These Quotes Show The Wit And Wisdom Of David Bowie

"I always had a repulsive need to be something more than human," the artist said.

British singer David Bowie, who died Sunday at the age of 69 after a an 18-month battle with cancer, will be remembered for much more than his decades-long musical career.

Countless interviews reveal his wise, funny and self-reflective character.

Here are some of Bowie's best quotes over the years:

On Fame

"I'm an instant star. Just add water and stir," he said early on in his career. "I always had a repulsive need to be something more than human. I felt very puny as a human. I thought, "F**k that. I want to be a superhuman."

“I don’t know where I’m going from here, but I promise it won’t be boring." he told the crowd at New York's Madison Square Garden during his 50th birthday concert in 1998.

"You would think that a rock star being married to a supermodel would be one of the greatest things in the world. It is,” he said, referring to his marriage to supermodel Iman Abdulmajid.

“Fame itself … doesn’t really afford you anything more than a good seat in a restaurant,” he said in 1990.

“"You know, what I do is not terribly intellectual.

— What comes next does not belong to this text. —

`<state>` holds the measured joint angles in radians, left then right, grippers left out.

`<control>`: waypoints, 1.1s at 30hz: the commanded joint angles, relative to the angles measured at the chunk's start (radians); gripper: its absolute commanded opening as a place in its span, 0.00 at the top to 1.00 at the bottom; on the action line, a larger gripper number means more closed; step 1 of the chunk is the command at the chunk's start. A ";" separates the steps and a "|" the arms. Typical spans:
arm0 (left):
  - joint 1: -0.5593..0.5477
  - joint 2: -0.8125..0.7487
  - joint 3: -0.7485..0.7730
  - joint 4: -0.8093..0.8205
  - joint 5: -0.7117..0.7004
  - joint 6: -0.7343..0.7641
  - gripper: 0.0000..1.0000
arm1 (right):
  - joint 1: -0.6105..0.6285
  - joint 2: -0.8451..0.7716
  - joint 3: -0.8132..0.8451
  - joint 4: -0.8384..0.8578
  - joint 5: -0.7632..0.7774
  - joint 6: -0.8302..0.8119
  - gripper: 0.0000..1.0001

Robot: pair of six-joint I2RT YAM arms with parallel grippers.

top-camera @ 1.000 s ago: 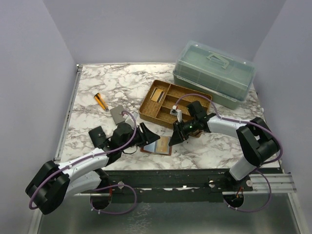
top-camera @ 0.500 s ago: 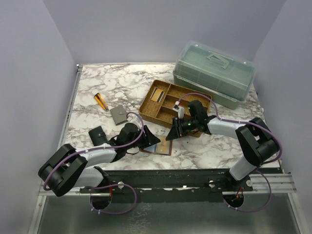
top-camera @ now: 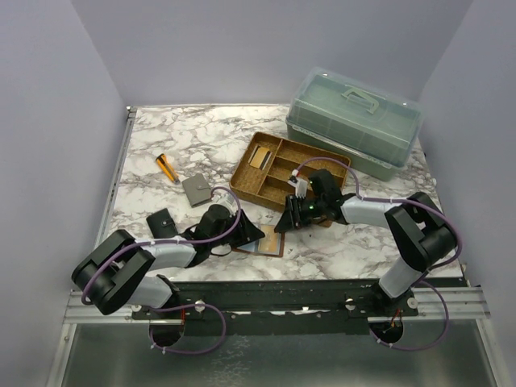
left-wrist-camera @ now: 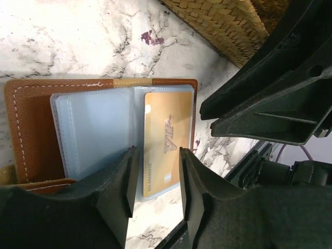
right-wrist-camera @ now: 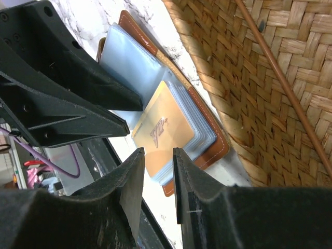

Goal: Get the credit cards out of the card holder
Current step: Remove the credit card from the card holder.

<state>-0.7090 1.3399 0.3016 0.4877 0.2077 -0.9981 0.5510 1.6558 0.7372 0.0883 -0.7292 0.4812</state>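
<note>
From above, the wallet (top-camera: 271,247) is largely covered by the left gripper (top-camera: 253,233). The small print on the gold card (left-wrist-camera: 167,137) cannot be read. The basket (left-wrist-camera: 223,21) is cut off by the left wrist view's top edge.

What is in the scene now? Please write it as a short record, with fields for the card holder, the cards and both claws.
card holder: lying open on the marble table
gold card: lies in the open holder, printed VIP
left claw: open, over the gold card
right claw: open, over the same card
woven tray: behind the holder, one tan card inside
</note>
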 commanded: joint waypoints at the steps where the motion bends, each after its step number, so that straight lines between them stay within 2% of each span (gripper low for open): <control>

I'm a pop singer, for Christ's sake."”

- David Bowie

On Style

"I think we all like long hair and we don't see why other people should persecute us because of it," he told BBC's "Tonight" in 1964.

"We spent endless hours talking about fame, and what it's like not having a life of your own any more. How much you want to be known before you are, and then when you are, how much you want the reverse," he said about his conversations with John Lennon in a 1983 interview with Time Out.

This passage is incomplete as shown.